I think when someone has been exposed to such awful abuse they often feel it must be their fault. Why else would they be picked on. Not at all true. There are bad people who prey on children and other vulnerable people. It's certainly not their fault just as it is not your fault.

I can understand a little how unloved you feel. No one can fully enter another's emotions and know all about them. We all have our own experiences with their attendant joys and hurts. What I do know from my own experience is that being happy is hard work. All the bad things that happen can so easily swamp and overwhelm us until it seems there is nothing good ever going to happen.

Can you think of any good thing in your life? I imagine it has been good to meet your partner and be loved by him. What else can you think of or remember? Small incidents can mean a lot.

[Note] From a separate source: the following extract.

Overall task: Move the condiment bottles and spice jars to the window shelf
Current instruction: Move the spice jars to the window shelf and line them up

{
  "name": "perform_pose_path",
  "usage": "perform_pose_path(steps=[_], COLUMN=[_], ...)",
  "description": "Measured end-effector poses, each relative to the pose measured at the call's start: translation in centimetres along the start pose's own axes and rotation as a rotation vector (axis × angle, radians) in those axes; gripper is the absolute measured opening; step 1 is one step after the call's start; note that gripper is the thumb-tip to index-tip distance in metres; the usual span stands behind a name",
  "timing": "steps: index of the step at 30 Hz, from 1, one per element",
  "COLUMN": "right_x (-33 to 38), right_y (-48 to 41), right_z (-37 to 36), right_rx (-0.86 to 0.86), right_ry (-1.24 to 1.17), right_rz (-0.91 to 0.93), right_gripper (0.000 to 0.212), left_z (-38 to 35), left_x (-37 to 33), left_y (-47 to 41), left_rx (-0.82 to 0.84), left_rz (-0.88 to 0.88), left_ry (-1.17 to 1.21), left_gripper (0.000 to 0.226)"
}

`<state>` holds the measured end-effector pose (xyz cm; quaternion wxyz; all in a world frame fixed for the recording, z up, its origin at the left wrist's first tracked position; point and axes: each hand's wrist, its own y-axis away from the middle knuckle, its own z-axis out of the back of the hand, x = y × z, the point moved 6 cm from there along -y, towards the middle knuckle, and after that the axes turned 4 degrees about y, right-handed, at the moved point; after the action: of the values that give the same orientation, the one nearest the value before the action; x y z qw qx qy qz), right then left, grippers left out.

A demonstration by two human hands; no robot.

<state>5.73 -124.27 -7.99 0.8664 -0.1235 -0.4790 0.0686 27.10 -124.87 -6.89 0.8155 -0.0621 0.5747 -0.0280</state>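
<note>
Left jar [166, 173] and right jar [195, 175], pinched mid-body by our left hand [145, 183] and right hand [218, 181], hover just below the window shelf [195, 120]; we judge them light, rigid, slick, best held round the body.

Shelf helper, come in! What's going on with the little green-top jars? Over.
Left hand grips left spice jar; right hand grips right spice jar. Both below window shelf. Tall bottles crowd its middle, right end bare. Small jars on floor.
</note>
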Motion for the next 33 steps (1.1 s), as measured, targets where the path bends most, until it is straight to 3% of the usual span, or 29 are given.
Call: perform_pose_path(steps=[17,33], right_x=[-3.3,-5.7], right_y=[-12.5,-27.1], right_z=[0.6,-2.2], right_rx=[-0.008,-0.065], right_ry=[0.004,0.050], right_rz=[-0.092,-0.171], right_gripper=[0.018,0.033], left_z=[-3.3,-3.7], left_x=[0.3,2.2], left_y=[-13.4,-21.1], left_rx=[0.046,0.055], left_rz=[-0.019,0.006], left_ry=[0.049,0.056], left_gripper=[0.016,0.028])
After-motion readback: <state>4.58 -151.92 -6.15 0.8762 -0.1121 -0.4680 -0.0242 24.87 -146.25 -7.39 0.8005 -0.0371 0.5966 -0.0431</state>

I remember going to the cinema with my boyfriend and sitting there with his arm around me. I felt loved and happy in that embrace and as you can see, I have not forgotten it. These small joys give meaning to our lives and each one contributes to our happiness. Can I ask you to think of any occasion when you felt cared for no matter how small the event seems.

Make a list of these moments and re-read them often. It is good to remember no matter how long ago or how small. I remember my dog putting his head on my knee when I was unhappy. That gesture made me smile and hug the dog. They do know when you are hurting and offer their kind of comfort. Do you have a dog or any pet? Maybe you could consider this.

It seems to me you need someone somewhere to listen to you recount your story. To help you explore this dark time and help you to let it go to live a happier life. I know this will not be easy. I know my experience of utter betrayal had me angry with just about anyone. The trouble with this is that it only hurts me or you. Those who have harmed you probably don't care.

I have run out of space. Will write more later.